Вдруг кто- то из наших, просигналив огнями АНО (аэронавигационные огни на крыльях и хвостовом оперении), сделал разворот и начал заходить на посадку. Экипаж решил рискнуть.Это было спасение для всех. Севший определит сразу, кто внизу. Но какой ценой? Вдруг внизу немцы? Самолет приземлился и с включенным мотором остановился на краю площадки. К самолету приблизились фигуры людей. Кто они? Самолет разворачивается, газует, пытаясь взлететь, но лыжи застревают в глубоком снегу и набрать скорость не удается. Потом - трассирующая очередь из турельного пулемета, и многочисленные автоматные трассы в ответ. Под нами, на земле, завязалась неравная схватка двух мужественных летчиков с группой немецких солдат. Мы не могли существенно помочь нашим героям. Бомбовой нагрузки в ту ночь мы не несли, все были под завязку нагружены боеприпасами и продовольствием. Кто-то из наших снизившись начал поливать немцев пулеметным огнем, остальные пошли на посадку к своим, ожидавшим на другой площадке. Вскоре севший к немцам самолет загорелся, но его пулемет еще некоторое время отвечал на вражеский огонь. Экипаж погиб, пожертвовав собой, чтобы подарить остальным жизнь и обеспечить им выполнение боевого задания. Возратившись в полк, мы узнали имена погибших летчиков. Это были старший лейтенант Яков Феклин и лейтенант Лобачев...Вечная им память!...

Г.К.- В мае этого года встречался с летчиком Борисом Рапопортом, воевавшим как и Вы, на ПО-2. Он очень подробно рассказал о технических характеристиках этого самолета, особенностях его применения. Хотелось ли бы Вам что-то добавить к рассказанному летчиком Рапопортом?
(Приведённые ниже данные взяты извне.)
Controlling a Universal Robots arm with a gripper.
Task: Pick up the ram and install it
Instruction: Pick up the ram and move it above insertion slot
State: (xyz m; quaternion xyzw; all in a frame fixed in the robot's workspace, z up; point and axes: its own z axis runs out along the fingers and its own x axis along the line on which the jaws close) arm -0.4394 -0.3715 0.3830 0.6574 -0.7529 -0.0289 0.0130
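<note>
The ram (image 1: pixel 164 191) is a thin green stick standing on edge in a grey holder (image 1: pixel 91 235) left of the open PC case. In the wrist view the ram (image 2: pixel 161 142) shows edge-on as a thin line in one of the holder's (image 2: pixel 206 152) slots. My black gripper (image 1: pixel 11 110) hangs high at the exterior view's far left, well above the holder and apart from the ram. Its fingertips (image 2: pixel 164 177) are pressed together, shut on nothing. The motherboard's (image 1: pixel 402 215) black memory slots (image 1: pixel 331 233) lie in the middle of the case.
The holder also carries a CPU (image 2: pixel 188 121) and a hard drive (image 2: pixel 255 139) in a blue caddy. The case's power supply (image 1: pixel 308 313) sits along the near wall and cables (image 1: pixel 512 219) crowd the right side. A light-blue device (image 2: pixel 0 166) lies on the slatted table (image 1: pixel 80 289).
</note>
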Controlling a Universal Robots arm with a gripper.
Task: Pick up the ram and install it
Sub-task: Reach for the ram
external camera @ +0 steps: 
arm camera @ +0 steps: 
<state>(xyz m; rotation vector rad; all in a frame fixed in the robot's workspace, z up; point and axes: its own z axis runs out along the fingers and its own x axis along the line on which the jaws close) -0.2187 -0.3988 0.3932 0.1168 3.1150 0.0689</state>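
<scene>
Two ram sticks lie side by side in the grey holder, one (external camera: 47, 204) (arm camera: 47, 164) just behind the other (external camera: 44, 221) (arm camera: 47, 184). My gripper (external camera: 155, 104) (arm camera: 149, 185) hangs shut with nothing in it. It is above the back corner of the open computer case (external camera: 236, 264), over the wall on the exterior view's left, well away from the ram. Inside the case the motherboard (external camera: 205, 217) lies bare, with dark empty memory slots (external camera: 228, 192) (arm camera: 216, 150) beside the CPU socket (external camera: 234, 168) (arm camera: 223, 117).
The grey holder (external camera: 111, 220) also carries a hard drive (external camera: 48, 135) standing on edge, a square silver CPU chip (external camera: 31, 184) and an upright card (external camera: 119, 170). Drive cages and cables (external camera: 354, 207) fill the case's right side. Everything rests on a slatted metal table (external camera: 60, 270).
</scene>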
Л. О. - В первую очередь спасибо вам, что нашли Бориса. После войны мы вместе учились в Военно-Воздушной Академии, и я рад, что мой товарищ жив и здоров, и сейчас жду встречи с ним.
По поводу его рассказа о применении По-2 в боевых условиях и о технических особенностях самолета, мне добавить, по большому счету, нечего. Его рассказ полный и дает всю нужную информацию. Об этом можно говорить часами, но... Повторяться не буду.
Те же 30 самолетов в полку, та же организация боевых вылетов. Тактика была одна у всех. Но в остальных аспектах боевой деятельности в каждой части были свои особенности. У нас например не выбивали керном штурманские номера на стабилизаторах бомб. Если кто по своим отбомбился определяли другим путем. Позже расскажу об этом поподробнее.
Еще одно существенное, на мой взгляд, отличие.
С середины сорок второго года в нашей дивизии запрещалось вылетать без парашютов. На них мы сидели, возвышаясь над козырьками кабин. В полку Бориса летали без парашютов.
Потери понесенные его полком на порядок выше тех, что были у нас. В моем полку, из первого состава выжило примерно 15 летчиков и штурманов из шестидесяти. Я иногда задумывался почему так получилось. Полк воевал под Москвой, Сталинградом, на Курской дуге, учас- твовал в тяжелых боях в Белоруссии, в Польше, бомбил Берлин, а такое везение - большое количество выживших. Иногда мне казалось, что наш полк берегут, поскольку инженером полка был родной брат главкома ВВС маршала авиации Новикова. Но задачи нам ставили те же, что и другим полкам, да и количество боевых вылетов у наших летчиков было не меньше чем у «соседей». Просто - повезло людям остаться в живых.
С середины сорок четвертого года я служил в 44-м гвардейском полку нашей дивизии, так только за февраль-апрель 1945 года у нас погибло полностью 8 экипажей, и еще в семи экипажах погиб или был тяжело ранен летчик или штурман.
Ну и наверное еще одно маленькое отличие. У нас, иногда, за зимнюю ночь успевали сделать по восемь вылетов. Был свой полковой рекордсмен, сделавший 12 вылетов на бомбежку за ночь, но в последнем вылете его сбили при возвращении. Слишко светло уже было.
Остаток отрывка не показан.